Data block:
# # #
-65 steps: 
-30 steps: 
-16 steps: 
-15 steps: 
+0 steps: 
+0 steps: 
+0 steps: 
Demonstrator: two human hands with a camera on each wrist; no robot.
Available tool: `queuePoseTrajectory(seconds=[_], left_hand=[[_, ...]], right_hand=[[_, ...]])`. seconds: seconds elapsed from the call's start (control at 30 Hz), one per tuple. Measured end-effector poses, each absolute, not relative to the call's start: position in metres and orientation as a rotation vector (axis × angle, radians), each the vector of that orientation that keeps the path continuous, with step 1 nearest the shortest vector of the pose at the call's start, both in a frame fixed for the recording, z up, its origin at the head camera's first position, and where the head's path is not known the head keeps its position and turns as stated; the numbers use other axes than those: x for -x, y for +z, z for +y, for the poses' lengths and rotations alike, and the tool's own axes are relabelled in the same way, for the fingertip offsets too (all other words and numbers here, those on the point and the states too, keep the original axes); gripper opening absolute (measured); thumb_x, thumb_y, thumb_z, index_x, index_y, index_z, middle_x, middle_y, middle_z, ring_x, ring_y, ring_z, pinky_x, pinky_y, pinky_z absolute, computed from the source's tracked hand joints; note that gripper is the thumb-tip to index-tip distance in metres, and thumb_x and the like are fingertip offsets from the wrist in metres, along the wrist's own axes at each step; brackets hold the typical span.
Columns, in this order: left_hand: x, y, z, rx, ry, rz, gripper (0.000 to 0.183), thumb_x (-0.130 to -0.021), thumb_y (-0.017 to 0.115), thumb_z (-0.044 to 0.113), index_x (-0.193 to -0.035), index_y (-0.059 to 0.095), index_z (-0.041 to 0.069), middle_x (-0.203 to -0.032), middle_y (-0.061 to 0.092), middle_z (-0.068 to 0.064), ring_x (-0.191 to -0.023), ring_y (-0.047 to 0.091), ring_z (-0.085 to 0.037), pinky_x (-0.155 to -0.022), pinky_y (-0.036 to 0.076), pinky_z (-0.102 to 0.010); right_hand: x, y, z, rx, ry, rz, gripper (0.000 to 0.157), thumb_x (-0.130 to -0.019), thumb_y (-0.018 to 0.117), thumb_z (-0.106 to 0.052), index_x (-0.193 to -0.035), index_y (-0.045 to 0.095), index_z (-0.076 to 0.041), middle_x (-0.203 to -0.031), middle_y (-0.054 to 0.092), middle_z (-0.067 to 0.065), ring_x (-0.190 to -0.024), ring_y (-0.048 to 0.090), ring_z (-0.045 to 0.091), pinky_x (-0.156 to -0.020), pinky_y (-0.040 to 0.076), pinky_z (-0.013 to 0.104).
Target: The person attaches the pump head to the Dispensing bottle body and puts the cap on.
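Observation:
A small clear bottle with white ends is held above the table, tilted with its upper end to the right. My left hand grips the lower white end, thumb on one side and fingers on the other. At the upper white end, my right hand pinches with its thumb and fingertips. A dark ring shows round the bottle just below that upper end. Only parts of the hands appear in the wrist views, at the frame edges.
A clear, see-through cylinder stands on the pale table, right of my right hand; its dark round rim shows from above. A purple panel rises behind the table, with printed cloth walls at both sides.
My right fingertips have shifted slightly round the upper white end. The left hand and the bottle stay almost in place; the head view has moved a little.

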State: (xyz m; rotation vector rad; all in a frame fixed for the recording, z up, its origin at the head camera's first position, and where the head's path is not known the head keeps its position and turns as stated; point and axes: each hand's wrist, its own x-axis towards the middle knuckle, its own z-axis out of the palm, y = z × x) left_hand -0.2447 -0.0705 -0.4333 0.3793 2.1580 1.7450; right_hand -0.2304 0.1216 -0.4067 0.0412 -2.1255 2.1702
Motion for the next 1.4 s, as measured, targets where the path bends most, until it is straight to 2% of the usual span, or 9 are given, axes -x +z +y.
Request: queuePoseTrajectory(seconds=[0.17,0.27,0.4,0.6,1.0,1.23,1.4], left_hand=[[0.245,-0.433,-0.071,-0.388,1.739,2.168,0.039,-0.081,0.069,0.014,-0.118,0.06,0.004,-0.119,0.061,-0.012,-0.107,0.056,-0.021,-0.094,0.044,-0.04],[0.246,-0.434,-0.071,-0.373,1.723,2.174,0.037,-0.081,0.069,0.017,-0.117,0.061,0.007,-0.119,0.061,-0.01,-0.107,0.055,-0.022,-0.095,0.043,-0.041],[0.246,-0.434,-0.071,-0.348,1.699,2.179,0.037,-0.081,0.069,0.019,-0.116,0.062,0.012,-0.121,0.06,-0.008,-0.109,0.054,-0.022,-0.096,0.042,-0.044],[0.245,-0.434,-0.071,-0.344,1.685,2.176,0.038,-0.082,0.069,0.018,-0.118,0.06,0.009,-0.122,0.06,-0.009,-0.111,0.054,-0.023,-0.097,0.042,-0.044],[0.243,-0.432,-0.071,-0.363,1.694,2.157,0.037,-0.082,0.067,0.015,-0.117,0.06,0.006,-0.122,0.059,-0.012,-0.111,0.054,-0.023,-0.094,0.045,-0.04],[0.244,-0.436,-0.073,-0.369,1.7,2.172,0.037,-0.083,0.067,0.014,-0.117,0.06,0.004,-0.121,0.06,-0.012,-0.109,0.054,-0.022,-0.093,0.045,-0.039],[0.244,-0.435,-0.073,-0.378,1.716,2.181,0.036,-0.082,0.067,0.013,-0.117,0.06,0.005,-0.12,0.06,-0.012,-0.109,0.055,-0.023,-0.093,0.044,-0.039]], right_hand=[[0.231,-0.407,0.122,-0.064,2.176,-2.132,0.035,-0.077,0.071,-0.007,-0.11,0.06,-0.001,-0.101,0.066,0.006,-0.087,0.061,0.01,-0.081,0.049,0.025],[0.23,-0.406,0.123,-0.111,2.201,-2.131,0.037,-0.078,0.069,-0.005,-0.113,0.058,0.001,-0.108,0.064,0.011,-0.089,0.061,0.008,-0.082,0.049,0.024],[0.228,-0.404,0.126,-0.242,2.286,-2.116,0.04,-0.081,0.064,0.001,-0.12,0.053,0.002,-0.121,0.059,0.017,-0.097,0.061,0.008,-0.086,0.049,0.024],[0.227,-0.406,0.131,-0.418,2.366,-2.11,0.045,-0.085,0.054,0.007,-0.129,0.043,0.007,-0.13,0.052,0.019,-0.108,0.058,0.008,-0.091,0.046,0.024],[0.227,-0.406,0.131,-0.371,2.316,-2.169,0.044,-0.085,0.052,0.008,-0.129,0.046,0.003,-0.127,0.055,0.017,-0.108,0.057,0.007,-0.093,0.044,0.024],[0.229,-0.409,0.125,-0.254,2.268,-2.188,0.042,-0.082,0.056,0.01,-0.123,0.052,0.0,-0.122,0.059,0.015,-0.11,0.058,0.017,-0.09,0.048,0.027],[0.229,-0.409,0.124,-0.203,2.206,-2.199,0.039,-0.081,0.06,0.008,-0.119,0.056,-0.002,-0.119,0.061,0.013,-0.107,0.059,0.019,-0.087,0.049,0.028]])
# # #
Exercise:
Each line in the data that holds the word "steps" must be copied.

Answer below:
-65 steps: 
-30 steps: 
-16 steps: 
-15 steps: 
+0 steps: 
+0 steps: 
+0 steps: 

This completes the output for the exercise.